## Analyzing Tweets

We can gather a sample of Twitter data using the Twitter API (https://dev.twitter.com).  To do so, we'll need to create a Twitter application and get credentials for it.  You can do this manually at https://app.twitter.com.  Once you have an app, go to the "Key and Access Tokens" tab to find your credentials.

In [1]:
import twitter

In [125]:
# Fill these in!

CONSUMER_KEY = ''
CONSUMER_SECRET = ''
ACCESS_TOKEN = ''
ACCESS_SECRET = ''

In [3]:
api = twitter.Twitter(
    auth=twitter.OAuth(
        consumer_key=CONSUMER_KEY,
        consumer_secret=CONSUMER_SECRET,
        token=ACCESS_TOKEN,
        token_secret=ACCESS_SECRET,
    ))

stream = twitter.TwitterStream(
    auth=twitter.OAuth(
        consumer_key=CONSUMER_KEY,
        consumer_secret=CONSUMER_SECRET,
        token=ACCESS_TOKEN,
        token_secret=ACCESS_SECRET,
    ))

In [4]:
import itertools
%time st = list(itertools.islice(stream.statuses.sample(), 0, 1000))

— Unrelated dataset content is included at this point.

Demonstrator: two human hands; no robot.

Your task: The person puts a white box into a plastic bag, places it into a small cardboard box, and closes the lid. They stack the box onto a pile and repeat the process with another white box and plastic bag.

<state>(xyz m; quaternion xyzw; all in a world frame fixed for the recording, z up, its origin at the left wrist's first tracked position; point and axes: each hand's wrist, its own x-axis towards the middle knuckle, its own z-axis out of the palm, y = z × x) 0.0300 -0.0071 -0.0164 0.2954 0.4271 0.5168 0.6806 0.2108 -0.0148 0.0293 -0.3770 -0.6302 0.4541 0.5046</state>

CPU times: user 1.33 s, sys: 256 ms, total: 1.59 s
Wall time: 21.5 s


In [12]:
[t.get('text', None) for t in st][:10]

[None,
 'Your reading Into it ....',
 'RT @WTFFacts: Short term memory is the key to academic achievement.',
 '7/30の日曜日は札幌ゲイ文館で私と握手',
 'RT @people: Driver Allegedly Claims He Didn’t Know He Was Smuggling People in Incident that Left 10 Dead https://t.co/p3zOyot4ai',
 'Akira, cielo. —queesunaniñaunmomentoqueledaalgo—',
 'With another White House delay, rule to bolster safety data on generic labels may be dead https://t.co/SsyEMlNKvG via @statnews',
 "RT @rainnwilson: America is 5% of the worlds population but has 50% of the worlds guns. Cmon! Let's get that number up, people!",
 'Ben çocuklarıma babanızı instagramdan buldum diyemem mesela',
 'RT @fengzilin0312: #송중기 肤浅的我今天就是一条颜🐶 https://t.co/gxxVeFeIn7']

In [1]:
import pandas as pd
import nb_utils

emotion_csv = nb_utils.download('https://www.crowdflower.com/wp-content/uploads/2016/07/text_emotion.csv')
emotion_df = pd.read_csv(emotion_csv)

In [2]:
emotion_df.head()

Unnamed: 0,tweet_id,sentiment,author,content
0,1956967341,empty,xoshayzers,@tiffanylue i know i was listenin to bad habi...
1,1956967666,sadness,wannamama,Layin n bed with a headache ughhhh...waitin o...
2,1956967696,sadness,coolfunky,Funeral ceremony...gloomy friday...
3,1956967789,enthusiasm,czareaquino,wants to hang out with friends SOON!
4,1956968416,neutral,xkilljoyx,@dannycastillo We want to trade with someone w...


In [3]:
emotion_df['sentiment'].value_counts()

neutral       8638
worry         8459
happiness     5209
sadness       5165
love          3842
surprise      2187
fun           1776
relief        1526
hate          1323
empty          827
enthusiasm     759
boredom        179
anger          110
Name: sentiment, dtype: int64

## Trying out a simple learner

Before we try to build our deep learning models, let's make sure we can learn something using a simple linear model.

In [4]:
from sklearn.linear_model import SGDClassifier
from sklearn.naive_bayes import MultinomialNB
from sklearn.feature_extraction.text import TfidfVectorizer
from sklearn.preprocessing import LabelEncoder
from sklearn.cross_validation import cross_val_score

VOCAB_SIZE = 50000

tfidf_vec = TfidfVectorizer(max_features=VOCAB_SIZE)
label_encoder = LabelEncoder()

linear_x = tfidf_vec.fit_transform(emotion_df['content'])
linear_y = label_encoder.fit_transform(emotion_df['sentiment'])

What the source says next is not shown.